Следующий роман Смоллетта, «Сэр Ланселот Гривз», был опубликован только в 1761 году, после того как он появлялся по частям в The British Magazine. Это был шестипенсовый сериал, опубликованный Ньюбери. Годы между 1753 и 1760 были заняты Смоллеттом ссорами, тюремным заключением за клевету, редактированием Critical Review, написанием своей «Истории Англии», переводом (или адаптацией старых переводов) «Дон Кихота» и управлением командой литературных поденщиков, чьими трудами он руководил и которым давал еженедельный обед. Эти подвиги описаны доктором Карлайлом и самим Смоллеттом в «Хамфри Клинкере». Он не относился к своим вассалам с большой вежливостью или вниманием; но ведь они и не ожидали такого обращения. У нас нет права говорить о его действиях как о «кровососущем методе, литературном потении», как это делает недавний биограф Смоллетта.
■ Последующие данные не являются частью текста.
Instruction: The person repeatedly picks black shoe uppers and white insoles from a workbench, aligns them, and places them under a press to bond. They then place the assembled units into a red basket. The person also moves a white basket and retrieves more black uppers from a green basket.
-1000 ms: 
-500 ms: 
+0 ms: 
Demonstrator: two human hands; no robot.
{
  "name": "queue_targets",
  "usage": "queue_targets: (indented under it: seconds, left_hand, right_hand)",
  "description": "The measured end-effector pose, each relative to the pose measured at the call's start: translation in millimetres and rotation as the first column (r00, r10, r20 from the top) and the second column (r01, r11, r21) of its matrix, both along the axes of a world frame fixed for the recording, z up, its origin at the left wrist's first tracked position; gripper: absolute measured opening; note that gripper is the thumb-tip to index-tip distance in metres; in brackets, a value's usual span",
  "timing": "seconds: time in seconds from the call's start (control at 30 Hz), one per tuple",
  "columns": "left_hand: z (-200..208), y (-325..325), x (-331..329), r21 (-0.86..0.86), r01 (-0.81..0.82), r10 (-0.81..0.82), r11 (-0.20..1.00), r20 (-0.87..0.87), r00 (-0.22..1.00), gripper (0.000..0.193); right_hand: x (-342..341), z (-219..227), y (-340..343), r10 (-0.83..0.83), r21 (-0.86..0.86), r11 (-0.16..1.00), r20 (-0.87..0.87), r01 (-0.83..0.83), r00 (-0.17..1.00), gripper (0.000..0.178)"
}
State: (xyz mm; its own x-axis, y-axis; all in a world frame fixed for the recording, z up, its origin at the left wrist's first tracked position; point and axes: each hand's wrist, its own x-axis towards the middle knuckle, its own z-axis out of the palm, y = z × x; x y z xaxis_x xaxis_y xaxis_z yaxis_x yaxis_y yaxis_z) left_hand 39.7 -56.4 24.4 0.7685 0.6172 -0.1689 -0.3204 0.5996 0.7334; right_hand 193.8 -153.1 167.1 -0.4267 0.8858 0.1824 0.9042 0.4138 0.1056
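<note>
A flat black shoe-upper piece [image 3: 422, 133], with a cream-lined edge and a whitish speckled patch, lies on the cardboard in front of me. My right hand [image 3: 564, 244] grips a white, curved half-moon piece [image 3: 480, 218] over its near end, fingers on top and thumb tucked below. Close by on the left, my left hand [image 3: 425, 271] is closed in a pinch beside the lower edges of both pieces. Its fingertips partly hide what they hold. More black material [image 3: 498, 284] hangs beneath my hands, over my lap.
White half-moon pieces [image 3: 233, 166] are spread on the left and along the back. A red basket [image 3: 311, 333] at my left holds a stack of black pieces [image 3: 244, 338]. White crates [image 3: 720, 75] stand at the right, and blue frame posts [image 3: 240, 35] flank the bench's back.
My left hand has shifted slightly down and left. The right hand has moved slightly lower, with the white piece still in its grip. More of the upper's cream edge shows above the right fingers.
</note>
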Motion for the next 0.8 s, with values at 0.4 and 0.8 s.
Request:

Не говоря уже о странно смешанной метафоре, мы не знаем, какими на самом деле были отношения Смоллетта со своими слугами. Как редактор, он должен был видеть своих авторов. Работу других он мог рекомендовать как «читатель» издателям. Другие могли делать для него транскрипты или переводы. То, что Смоллетт «потел» людей или сосал их кровь, или и то, и другое, кажется грубым способом сказать, что он находил им работу. Никто не говорит, что Джонсон «потел» людей, которые помогали ему в составлении его словаря; или что мистер Джоуэтт «потел» друзей и учеников, которые помогали ему в его переводе Платона. Авторы имеют полное право получать литературную помощь, особенно в ученых книгах, если они платят за нее и признают свой долг перед своими союзниками. По второму пункту Смоллетт, вероятно, не опережал свой век.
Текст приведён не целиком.